Search the data below for the string "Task" and copy all lines where it shows up.

Dataset items:
----------------------------------------

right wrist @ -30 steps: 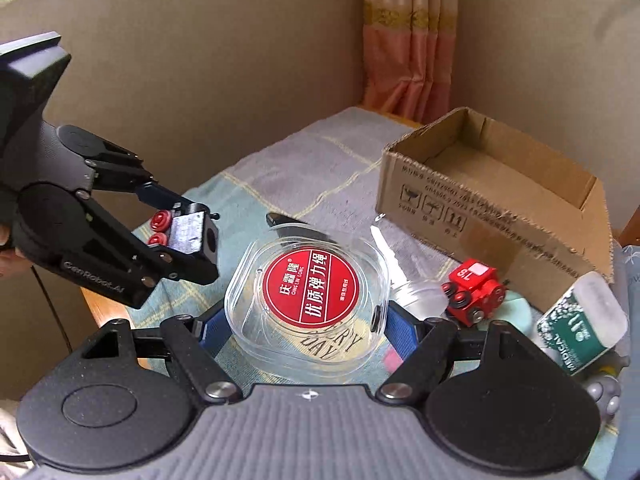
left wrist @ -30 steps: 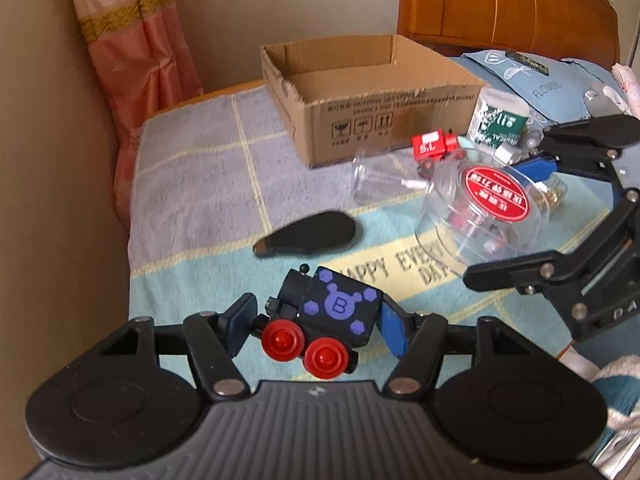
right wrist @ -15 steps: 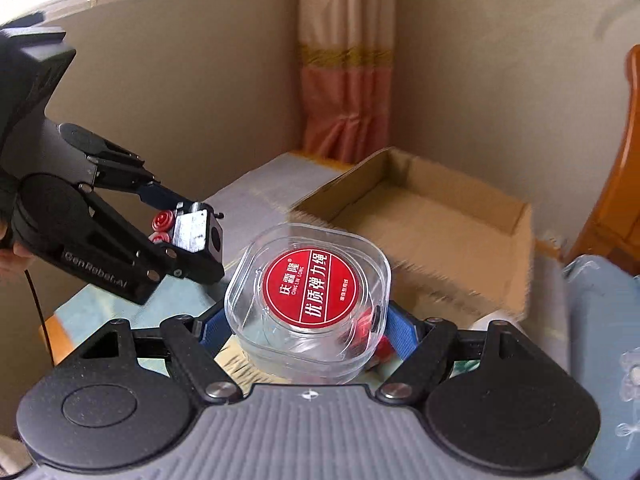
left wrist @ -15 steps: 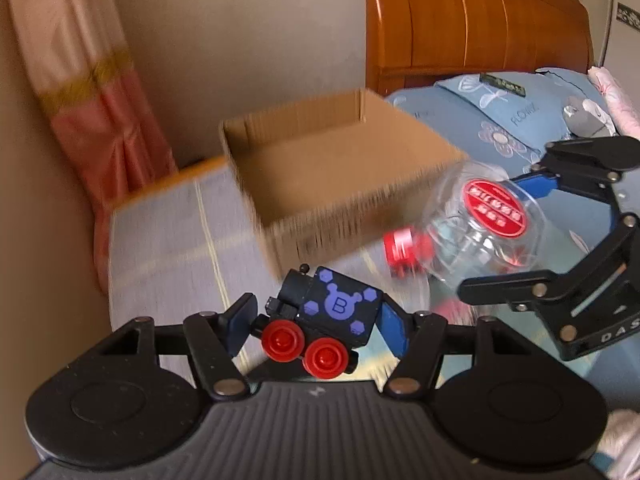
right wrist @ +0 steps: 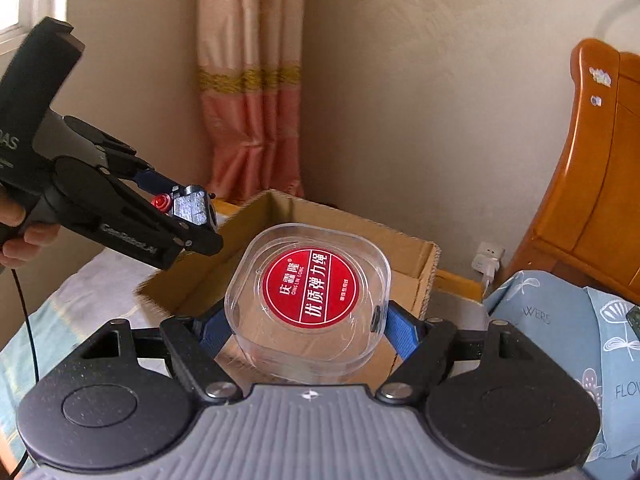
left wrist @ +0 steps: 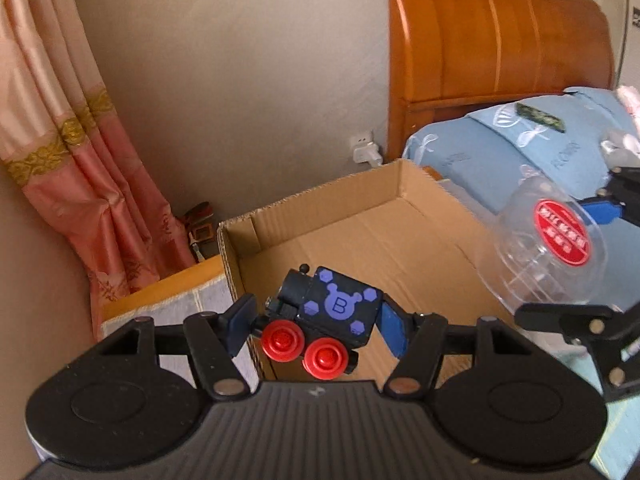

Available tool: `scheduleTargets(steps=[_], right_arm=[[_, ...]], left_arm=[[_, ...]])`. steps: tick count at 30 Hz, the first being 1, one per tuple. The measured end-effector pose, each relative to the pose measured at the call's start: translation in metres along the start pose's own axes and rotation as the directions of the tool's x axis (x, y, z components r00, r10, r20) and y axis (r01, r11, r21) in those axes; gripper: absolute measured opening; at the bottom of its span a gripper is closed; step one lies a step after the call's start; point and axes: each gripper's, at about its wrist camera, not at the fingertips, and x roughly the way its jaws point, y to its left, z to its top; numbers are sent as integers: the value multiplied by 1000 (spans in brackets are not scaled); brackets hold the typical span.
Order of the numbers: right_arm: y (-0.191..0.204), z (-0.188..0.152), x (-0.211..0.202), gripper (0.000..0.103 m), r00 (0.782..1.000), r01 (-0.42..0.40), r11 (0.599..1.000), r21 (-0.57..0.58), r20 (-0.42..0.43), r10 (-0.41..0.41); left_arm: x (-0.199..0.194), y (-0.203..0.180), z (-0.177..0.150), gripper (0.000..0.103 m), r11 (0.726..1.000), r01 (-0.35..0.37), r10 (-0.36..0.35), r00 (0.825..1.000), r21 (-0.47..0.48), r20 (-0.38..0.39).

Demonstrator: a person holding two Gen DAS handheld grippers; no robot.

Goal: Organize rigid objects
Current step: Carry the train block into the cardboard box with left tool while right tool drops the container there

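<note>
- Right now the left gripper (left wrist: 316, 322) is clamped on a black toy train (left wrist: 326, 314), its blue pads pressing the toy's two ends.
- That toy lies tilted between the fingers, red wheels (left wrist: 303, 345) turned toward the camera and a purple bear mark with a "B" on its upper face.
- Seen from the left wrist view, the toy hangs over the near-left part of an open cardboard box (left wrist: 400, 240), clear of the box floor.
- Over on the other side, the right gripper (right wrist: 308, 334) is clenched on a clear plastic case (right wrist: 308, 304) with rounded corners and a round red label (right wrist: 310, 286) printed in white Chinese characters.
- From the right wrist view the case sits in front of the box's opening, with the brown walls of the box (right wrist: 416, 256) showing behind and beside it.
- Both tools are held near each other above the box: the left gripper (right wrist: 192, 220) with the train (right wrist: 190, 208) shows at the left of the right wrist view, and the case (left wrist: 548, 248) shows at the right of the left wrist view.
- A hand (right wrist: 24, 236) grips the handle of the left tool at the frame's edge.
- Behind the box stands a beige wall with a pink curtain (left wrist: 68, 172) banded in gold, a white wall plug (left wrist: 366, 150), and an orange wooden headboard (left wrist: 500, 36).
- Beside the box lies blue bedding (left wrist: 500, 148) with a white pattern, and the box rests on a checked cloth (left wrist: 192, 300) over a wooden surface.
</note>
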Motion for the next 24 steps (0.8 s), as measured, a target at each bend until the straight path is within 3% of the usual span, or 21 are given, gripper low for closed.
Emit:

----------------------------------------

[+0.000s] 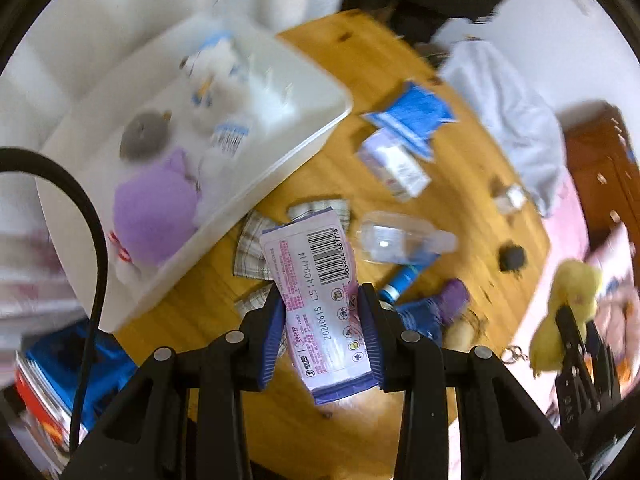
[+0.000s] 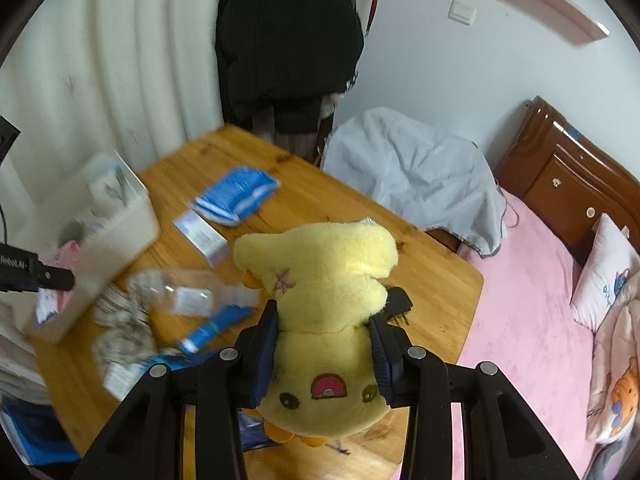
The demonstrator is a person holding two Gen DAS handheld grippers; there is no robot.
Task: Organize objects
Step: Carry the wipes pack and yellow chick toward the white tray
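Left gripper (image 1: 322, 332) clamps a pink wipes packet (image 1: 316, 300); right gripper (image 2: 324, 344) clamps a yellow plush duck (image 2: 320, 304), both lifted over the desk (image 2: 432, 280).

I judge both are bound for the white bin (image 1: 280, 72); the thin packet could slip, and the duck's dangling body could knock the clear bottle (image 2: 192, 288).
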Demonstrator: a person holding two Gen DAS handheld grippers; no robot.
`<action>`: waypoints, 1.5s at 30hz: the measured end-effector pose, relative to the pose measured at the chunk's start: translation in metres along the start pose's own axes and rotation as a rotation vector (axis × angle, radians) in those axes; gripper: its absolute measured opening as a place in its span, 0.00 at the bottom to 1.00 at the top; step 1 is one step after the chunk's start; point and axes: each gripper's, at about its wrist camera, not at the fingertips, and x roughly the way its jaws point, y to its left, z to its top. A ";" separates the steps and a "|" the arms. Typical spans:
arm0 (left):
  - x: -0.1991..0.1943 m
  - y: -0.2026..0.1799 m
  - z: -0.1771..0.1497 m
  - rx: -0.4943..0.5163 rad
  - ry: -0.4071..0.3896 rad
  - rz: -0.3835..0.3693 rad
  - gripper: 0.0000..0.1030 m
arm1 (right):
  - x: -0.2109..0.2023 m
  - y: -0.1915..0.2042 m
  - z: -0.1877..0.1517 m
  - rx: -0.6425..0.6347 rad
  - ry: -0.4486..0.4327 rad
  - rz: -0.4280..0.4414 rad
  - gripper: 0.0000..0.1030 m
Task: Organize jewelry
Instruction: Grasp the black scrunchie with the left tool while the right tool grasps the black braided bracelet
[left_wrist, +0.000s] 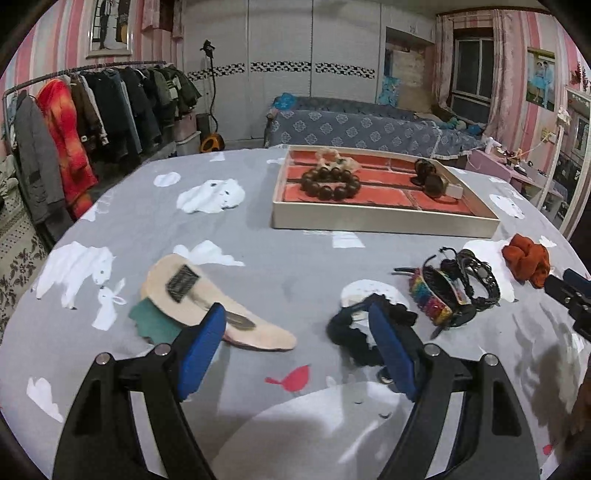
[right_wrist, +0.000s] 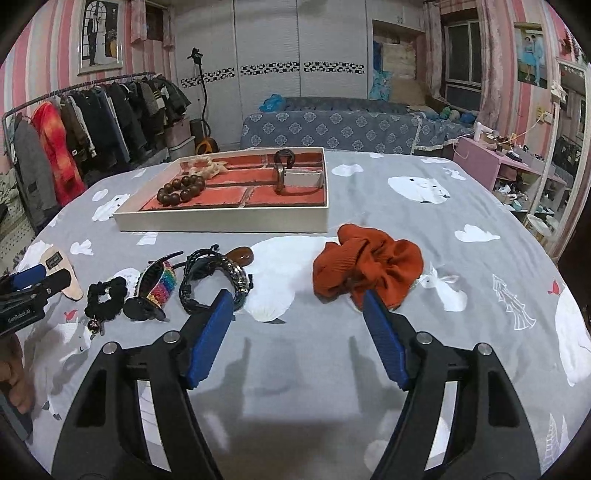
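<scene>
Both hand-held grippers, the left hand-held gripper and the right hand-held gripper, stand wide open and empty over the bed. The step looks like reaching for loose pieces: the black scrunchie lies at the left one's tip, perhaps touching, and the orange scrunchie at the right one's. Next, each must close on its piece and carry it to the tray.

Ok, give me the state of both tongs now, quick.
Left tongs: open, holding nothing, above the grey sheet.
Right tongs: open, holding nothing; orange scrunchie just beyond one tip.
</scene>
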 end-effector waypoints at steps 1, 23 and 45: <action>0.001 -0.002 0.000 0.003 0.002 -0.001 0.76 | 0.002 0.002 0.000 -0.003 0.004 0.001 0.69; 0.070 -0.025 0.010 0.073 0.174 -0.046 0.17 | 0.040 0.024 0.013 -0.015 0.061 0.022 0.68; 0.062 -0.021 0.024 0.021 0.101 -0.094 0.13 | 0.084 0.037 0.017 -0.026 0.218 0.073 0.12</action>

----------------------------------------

Written reply:
Task: Organize objects
Task: Organize jewelry

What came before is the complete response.